If the Giants signed Hudson, their second-round draft choice would go to a division rival. There's about a 10% chance that would come back to haunt the Giants, but it would sting if the Hudson signing bequeathed the next Dustin Pedroia to the Diamondbacks.
And Hudson just might be a Bank One creation. Now, home/road splits aren’t the final word on a player’s offensive ability. Almost every player hits better at home than on the road. Almost everyone laughed at the Nationals for trading for Alfonso Soriano, who appeared to be an Arlington mirage, and almost everyone learned a little bit of a lesson. But it’s wacky to just ignore park effects. In Arizona, Hudson is an MVP candidate. On the road, he’s close to the low end of what we’d hope for from Kevin Frandsen:
2007 – Home: .302/.382/.511 – Away: .286/.370/.369
2008 – Home: .326/.403/.536 – Away: .288/.337/.381
Again, this doesn’t guarantee that he’d come to Mays Field and magically transform into Away Hudson for 162 games, but danged if that doesn’t raise more red flags than were raised for Yuri Gagarin’s parade through Moscow. Here’s five years! Fifty million clams! And…oh, dang. You really can’t hit away from Arizona. Well, we certainly aren’t re-signing you in 2014. You cost yourself a lucrative extension, pal.
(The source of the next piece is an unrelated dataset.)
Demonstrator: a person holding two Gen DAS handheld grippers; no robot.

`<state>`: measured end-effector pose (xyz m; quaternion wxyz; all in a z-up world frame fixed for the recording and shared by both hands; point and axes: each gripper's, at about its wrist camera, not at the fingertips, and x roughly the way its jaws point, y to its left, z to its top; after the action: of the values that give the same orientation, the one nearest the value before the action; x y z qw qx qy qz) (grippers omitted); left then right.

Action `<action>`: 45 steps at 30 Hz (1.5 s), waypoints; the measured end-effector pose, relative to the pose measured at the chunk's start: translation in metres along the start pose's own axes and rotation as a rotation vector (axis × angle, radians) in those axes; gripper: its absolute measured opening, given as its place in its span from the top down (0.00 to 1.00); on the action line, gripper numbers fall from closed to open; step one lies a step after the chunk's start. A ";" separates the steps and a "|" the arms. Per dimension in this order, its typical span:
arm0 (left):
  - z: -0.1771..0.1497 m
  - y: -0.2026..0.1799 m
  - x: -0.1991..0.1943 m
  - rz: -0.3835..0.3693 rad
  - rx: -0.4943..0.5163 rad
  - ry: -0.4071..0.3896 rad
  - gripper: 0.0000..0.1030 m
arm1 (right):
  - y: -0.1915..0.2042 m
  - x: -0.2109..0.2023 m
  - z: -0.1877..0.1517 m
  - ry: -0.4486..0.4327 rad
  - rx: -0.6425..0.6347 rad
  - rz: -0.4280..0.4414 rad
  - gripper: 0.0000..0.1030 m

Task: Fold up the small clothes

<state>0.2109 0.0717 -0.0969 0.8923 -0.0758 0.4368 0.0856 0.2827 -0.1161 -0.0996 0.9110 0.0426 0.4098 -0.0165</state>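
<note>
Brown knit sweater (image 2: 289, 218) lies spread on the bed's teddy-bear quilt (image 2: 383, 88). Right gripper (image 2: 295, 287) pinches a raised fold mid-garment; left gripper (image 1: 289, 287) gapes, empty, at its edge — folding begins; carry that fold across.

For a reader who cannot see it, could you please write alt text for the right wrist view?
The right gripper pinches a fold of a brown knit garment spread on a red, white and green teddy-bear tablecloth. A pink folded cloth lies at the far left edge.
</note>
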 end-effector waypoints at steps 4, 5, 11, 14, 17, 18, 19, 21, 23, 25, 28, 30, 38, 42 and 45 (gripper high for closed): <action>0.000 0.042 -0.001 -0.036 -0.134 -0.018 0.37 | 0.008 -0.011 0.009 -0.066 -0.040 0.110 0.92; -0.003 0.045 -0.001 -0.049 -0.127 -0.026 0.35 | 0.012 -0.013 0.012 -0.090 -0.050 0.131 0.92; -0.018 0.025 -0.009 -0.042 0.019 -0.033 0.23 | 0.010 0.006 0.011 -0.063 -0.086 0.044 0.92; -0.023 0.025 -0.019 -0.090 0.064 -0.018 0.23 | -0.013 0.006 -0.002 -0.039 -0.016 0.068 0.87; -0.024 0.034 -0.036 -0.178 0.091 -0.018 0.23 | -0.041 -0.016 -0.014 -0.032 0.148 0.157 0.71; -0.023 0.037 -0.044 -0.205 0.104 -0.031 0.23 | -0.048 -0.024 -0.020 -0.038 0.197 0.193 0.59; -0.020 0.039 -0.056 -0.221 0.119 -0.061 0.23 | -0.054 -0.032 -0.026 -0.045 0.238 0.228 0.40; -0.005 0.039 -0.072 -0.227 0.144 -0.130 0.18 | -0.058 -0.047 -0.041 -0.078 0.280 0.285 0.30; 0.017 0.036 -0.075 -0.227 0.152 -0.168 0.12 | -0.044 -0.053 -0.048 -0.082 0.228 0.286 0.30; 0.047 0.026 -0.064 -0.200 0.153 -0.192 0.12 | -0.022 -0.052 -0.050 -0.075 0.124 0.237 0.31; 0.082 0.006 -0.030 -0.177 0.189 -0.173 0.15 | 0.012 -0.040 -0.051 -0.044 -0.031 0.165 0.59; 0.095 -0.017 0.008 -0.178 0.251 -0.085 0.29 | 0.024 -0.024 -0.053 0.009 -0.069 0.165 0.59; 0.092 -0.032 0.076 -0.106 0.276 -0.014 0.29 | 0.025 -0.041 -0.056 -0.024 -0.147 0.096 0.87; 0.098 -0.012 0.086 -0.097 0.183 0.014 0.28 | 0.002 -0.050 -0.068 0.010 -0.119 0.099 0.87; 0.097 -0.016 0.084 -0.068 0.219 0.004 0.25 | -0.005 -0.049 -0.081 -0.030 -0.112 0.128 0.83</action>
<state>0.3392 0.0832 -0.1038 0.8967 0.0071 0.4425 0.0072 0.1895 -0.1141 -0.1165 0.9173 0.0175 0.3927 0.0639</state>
Orlando Hudson: What you get when Edgardo Alfonzo’s contract mates with Ray Durham’s contract. Stay away. Far away. Far, far away. Two-year deal? Sure. I’m in. Three-year deal. Heck, that shouldn’t cripple a franchise. Five years, at star money? Insanity. If he were a 30-homer guy, I could see why the Giants would take the gamble. Or, if the Giants were a .500 team last season, I could see how he might help them become a contender. But he isn't, and they aren't.